▶ DATA SECTION:
◆ ◆ ◆

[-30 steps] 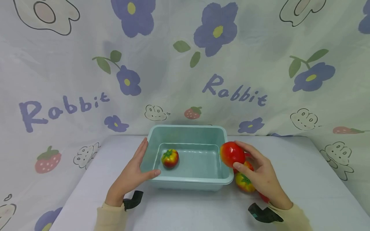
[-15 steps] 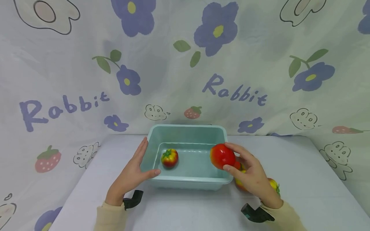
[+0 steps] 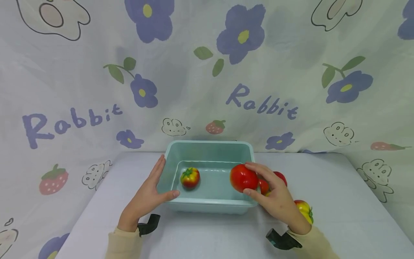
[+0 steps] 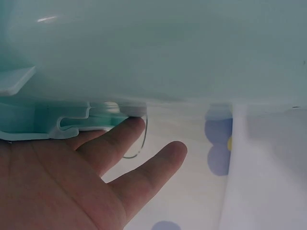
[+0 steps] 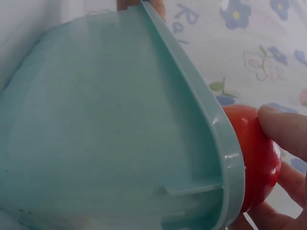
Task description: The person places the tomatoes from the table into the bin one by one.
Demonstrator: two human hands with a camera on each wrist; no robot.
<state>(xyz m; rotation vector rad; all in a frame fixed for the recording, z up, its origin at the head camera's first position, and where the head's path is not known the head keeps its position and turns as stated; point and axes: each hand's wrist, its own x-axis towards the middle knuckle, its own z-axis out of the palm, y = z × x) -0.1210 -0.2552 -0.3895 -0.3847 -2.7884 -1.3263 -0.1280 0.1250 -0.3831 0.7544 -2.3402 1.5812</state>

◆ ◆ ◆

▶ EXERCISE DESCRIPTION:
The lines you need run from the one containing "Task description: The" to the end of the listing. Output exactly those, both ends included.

▶ SOLUTION TO THE EXERCISE:
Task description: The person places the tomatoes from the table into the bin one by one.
Demonstrator: two human hands with a camera on each wrist; no robot.
<state>(xyz m; rotation vector rad; all in a frame fixed for the recording, z up, its origin at the head camera's first position, and where the head's path is not known the head keeps its position and turns as stated; point and axes: each hand's wrist, its own x-axis towards the middle knuckle, its own z-axis out of the palm, y = z × x) -0.1210 -0.2552 -0.3895 -0.3847 -2.7884 -1.3263 -0.1280 0.1250 -0.3831 0.7544 -2.3402 1.5812</state>

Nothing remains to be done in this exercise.